(Data excerpts)

————————

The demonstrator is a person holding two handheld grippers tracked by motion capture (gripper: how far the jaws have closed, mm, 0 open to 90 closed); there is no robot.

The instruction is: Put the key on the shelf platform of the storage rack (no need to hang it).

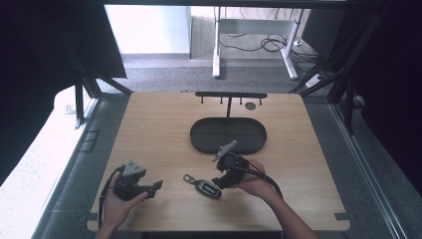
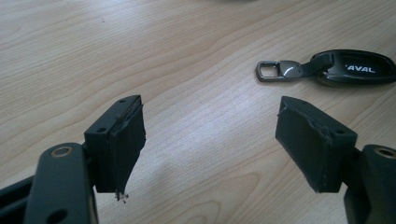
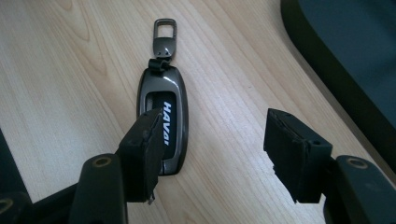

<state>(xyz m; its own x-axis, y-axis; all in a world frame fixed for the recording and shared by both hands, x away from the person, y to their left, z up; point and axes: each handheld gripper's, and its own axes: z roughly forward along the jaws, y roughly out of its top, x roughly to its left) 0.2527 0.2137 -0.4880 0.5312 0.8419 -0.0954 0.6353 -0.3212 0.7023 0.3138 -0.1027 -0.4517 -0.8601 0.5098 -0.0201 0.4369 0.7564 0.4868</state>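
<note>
The dark oval tray (image 1: 199, 142) at the table's (image 1: 149, 124) far middle held nothing. The car key fob (image 1: 208, 188) lay flat on the wood near it, partly behind one spread jaw of the right gripper (image 3: 219, 156). The left gripper (image 2: 210, 149), nearby, stood spread over bare wood.

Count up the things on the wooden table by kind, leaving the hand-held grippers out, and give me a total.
Car key fob with metal clip: 1
Dark oval tray: 1
Black hook rack behind the tray: 1
Small dark round disc: 1
Total: 4
</note>
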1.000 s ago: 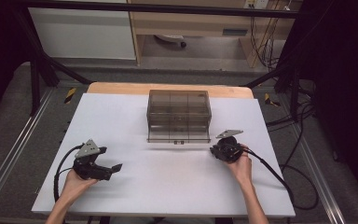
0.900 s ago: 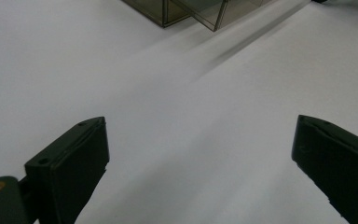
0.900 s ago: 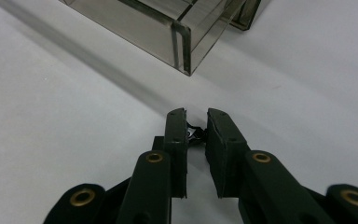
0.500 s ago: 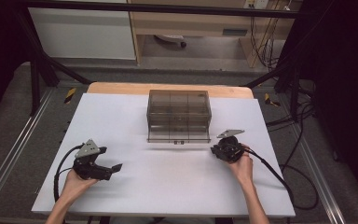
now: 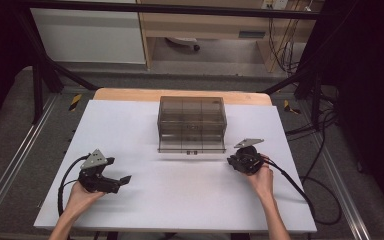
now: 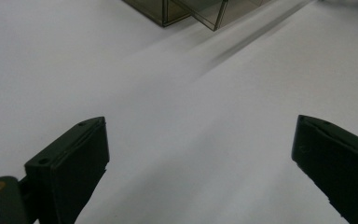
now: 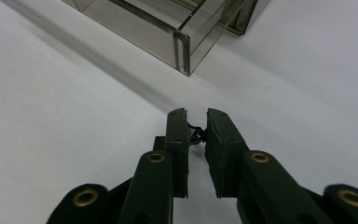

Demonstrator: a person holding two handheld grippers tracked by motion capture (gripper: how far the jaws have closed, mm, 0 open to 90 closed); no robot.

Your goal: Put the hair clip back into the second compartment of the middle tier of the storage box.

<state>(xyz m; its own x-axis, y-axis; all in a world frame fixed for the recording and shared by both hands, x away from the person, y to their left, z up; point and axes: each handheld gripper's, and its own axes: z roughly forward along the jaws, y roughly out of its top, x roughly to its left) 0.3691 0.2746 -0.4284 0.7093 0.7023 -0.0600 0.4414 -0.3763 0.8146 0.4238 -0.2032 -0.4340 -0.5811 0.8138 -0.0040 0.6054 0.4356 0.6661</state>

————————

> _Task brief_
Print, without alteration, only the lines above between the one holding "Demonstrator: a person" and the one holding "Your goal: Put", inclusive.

> _Task response_
Demonstrator: a person holding two handheld grippers tracked by motion capture (gripper: how far the jaws have closed, mm, 0 open to 90 closed); no robot.

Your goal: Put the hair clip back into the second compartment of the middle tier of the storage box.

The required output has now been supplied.